Jusqu'au 13 septembre 2020, une exposition au Centre Marguerite Duras - 1 place du couvent (Face à l'hostellerie des ducs) 47120 - DURAS

Avec 60 photographies issues de la collection de leur fils Jean Mascolo et projection du film de Dominique Auvray MARGUERITE TELLE QU'EN ELLE MEME

Catherine Meurisse, la vie en dessin

 

Du 30 septembre 2020 au 25 janvier 2021 à la Bibliothèque Publique d'Information - Niveau 2 - Entrée rue Beaubourg 75004   Paris

La Bibliothèque publique d’information, en collaboration avec le Festival international de la bande dessinée d’Angoulême, propose cet automne une exposition consacrée à l’œuvre de la dessinatrice Catherine Meurisse.

"Dessinatrice, caricaturiste, illustratrice, scénariste, reporter, Catherine Meurisse est une artiste prolixe.
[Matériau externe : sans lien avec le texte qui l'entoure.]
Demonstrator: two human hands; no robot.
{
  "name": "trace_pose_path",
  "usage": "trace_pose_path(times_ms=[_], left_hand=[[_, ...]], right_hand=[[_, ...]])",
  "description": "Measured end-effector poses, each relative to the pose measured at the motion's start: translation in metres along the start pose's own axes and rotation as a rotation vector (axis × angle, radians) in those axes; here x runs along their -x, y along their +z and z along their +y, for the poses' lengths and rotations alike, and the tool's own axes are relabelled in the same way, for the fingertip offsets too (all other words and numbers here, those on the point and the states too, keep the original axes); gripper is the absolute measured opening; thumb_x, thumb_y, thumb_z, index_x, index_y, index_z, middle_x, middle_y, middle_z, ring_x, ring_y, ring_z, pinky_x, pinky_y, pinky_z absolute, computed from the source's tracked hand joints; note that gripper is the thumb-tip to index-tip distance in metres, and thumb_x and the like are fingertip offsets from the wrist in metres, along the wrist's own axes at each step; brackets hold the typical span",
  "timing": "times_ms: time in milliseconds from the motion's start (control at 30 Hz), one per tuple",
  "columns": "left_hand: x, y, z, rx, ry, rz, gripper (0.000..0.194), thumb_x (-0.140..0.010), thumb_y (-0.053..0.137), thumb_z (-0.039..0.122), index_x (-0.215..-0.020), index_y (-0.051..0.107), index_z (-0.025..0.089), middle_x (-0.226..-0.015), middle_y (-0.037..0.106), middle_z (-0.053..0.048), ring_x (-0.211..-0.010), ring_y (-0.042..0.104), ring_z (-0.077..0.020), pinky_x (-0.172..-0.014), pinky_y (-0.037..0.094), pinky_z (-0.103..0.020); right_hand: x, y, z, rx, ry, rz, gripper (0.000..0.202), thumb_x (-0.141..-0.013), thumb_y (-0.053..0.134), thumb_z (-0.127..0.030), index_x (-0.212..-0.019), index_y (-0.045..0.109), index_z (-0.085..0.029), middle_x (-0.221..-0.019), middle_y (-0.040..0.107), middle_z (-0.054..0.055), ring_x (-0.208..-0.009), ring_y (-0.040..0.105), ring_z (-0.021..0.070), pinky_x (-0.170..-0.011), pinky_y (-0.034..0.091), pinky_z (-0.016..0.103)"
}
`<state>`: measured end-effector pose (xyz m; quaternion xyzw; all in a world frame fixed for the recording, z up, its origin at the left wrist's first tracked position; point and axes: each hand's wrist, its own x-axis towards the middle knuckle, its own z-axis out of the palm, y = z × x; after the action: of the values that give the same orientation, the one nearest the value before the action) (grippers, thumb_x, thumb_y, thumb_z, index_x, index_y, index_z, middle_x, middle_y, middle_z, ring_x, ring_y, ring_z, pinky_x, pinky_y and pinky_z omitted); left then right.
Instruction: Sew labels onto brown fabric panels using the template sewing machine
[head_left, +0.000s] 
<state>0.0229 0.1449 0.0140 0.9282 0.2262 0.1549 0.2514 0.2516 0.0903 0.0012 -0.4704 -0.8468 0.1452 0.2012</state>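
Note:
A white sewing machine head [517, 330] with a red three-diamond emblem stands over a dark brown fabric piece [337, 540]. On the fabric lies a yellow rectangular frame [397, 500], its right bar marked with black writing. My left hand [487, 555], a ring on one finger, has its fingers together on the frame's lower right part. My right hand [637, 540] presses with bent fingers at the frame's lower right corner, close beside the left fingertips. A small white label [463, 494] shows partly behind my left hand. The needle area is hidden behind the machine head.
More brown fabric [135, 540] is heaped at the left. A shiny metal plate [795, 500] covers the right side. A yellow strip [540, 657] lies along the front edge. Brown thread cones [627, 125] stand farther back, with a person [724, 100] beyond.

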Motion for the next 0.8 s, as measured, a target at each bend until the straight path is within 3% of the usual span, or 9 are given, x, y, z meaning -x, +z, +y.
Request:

Dans la lignée de Claire Brétécher, elle a, comme cette dernière, et comme Riad Sattouf, saisi le monde en marche. Aiguisant son regard et son trait pendant 15 ans dans de nombreux titres de presse et en particulier à Charlie"

Le grand ordonnateur et autres nouvelles des prisons

 

Jusqu'au 6 septembre 2020 une exposition au Centre d'art GwinZegal à Guingamp (en partenariat avec le centre photographique Rouen Normandie , le Bleu du ciel (Lyon) et le Point du jour (CHerbourg))

Entre 2016 et 2018, Maxence RIFFLET a réalisé des phtotgraphies dans sept prisons françaises. Evitant la fascination du fait divers et le pathos des anecdotes personnelles, il tente de mettre à nu le mécanisme même de l'enfermement.

Lors d'ateliers, il partage avec les détenus cette expérimentation : photographier derrière ces lourdes portes, entre ces murs épais, sans pour autant réduire l'espace ou écraser davantage les perspectives et sans que l'appareil photographique ne crée un registre supplémentaire de surveillance et de paranoïa.

Ensemble, ils observent et documentent l'espace exigu qui leur est dévolu - cette privation d'espace - devenant tantôt le théâtre d'une table , tantôt celui d'une performance. Et si l'oeuvre de Maxence RIFFLET  nous renvoie à des questions de société essentielles, elle déploie dans l'espace du centre d'art GwinZegal , dans une ancienne prison, des formes singulières et expérimentales, entre photographies, installations, volumes ...

L'artiste nous pousse à nous interroger sur l'histoire de ce lieu, sur la cohérence et l'acuité de sa réhabilitation patrimoniale, et sur notre impunité à y déambuler librement.